Please work out the number of lines in the following material that include "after", and reply with only that number.

DATA SECTION =
- - -

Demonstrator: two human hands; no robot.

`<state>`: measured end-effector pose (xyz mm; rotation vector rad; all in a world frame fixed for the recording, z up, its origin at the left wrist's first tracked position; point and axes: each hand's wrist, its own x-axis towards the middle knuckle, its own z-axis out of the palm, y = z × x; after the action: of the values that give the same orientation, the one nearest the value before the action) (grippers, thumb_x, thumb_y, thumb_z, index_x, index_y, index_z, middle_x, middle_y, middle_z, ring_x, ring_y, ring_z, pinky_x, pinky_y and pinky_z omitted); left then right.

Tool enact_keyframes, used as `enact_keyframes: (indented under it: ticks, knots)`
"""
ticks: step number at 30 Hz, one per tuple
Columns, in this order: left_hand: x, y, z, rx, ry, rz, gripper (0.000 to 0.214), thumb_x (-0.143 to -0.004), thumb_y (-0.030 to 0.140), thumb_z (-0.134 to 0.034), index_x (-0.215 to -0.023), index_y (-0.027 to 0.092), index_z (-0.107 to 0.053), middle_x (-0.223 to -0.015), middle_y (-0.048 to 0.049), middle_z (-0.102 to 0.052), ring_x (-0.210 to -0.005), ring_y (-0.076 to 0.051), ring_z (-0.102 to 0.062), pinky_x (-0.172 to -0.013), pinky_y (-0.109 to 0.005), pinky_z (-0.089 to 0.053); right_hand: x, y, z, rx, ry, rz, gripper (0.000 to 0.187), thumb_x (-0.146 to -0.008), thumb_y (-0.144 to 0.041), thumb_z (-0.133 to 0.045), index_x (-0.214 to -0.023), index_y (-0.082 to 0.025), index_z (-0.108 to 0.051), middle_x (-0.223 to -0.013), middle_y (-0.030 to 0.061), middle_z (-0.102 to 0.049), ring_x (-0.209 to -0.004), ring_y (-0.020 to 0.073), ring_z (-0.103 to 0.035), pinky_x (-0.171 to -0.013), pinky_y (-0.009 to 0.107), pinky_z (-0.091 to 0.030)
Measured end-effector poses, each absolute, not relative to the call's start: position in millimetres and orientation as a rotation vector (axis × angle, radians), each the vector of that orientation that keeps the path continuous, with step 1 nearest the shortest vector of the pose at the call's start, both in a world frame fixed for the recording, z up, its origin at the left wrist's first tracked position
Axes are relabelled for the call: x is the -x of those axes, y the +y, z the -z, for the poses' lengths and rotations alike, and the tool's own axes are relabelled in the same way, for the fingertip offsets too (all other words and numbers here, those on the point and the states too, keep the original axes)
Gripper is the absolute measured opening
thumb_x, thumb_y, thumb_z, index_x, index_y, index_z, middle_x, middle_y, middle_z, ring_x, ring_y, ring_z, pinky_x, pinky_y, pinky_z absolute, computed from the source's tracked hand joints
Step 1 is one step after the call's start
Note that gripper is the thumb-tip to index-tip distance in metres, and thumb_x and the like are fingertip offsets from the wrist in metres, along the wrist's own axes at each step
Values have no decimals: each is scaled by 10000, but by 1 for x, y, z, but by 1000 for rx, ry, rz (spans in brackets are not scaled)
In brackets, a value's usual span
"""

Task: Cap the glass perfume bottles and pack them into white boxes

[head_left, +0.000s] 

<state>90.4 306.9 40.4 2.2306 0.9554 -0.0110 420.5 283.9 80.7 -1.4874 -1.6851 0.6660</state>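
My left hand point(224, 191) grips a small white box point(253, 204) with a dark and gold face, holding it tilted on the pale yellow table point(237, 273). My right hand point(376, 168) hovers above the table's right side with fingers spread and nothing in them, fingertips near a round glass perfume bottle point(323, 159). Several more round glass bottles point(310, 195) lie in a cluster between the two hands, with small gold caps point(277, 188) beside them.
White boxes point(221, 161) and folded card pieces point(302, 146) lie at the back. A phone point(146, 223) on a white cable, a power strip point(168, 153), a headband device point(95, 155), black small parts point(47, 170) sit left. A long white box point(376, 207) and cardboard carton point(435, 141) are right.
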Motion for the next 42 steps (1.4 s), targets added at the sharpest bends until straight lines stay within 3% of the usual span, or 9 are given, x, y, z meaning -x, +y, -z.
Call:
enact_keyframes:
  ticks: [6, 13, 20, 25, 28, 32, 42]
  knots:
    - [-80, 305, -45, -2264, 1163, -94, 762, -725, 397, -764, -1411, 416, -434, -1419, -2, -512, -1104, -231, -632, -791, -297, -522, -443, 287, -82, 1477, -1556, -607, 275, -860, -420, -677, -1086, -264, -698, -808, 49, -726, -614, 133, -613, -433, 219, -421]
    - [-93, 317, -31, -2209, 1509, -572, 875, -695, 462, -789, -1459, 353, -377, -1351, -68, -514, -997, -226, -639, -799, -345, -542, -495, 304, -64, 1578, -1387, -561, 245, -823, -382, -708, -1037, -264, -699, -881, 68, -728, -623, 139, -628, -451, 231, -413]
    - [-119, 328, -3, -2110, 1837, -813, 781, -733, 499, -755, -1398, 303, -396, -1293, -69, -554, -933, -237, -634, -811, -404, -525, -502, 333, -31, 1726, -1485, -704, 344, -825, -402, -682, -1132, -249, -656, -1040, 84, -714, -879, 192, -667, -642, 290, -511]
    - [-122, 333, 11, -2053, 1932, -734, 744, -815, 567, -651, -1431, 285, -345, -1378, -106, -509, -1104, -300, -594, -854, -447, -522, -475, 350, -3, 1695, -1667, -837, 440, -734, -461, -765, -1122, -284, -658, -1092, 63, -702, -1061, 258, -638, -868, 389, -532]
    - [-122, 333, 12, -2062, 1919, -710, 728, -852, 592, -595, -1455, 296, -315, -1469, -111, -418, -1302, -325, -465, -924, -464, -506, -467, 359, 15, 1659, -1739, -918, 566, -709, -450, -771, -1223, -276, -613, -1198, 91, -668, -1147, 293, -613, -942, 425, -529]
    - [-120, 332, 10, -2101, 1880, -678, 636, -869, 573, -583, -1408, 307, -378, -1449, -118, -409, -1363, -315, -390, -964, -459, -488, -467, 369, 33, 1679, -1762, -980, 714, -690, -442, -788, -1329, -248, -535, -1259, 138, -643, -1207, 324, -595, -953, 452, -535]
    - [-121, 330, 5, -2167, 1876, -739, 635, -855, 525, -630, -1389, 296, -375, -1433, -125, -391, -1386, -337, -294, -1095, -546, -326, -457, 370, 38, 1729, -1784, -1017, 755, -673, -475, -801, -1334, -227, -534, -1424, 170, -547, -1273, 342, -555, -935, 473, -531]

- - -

SOLUTION TO THIS TASK = 2